**Problem statement**
For the entries below, repeat exactly each line starting with the one that contains "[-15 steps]" and going on through the one that contains "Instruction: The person", and no others.

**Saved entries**

········

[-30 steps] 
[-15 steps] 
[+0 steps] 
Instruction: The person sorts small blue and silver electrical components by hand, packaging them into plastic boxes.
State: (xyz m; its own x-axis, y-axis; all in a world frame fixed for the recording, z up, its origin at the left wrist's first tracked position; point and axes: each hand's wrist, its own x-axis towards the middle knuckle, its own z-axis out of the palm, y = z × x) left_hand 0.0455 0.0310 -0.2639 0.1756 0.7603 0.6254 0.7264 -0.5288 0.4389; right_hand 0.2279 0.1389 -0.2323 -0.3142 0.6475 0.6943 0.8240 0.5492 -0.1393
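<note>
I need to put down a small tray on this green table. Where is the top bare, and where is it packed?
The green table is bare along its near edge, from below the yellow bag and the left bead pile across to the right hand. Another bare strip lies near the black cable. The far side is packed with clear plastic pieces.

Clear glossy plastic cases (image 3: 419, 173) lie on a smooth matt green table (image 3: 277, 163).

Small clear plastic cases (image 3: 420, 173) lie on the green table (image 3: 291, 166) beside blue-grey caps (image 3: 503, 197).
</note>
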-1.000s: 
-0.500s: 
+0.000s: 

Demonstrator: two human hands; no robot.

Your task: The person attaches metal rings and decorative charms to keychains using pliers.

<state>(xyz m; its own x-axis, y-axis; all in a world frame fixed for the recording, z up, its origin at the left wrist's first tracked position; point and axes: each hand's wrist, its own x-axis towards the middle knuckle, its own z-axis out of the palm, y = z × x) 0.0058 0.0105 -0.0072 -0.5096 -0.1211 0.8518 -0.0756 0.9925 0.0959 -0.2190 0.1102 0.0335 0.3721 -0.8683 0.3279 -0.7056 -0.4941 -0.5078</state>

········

**Reply**
[-15 steps] 
[+0 steps] 
Instruction: The person sorts small blue and silver electrical components by hand, packaging them into plastic boxes.

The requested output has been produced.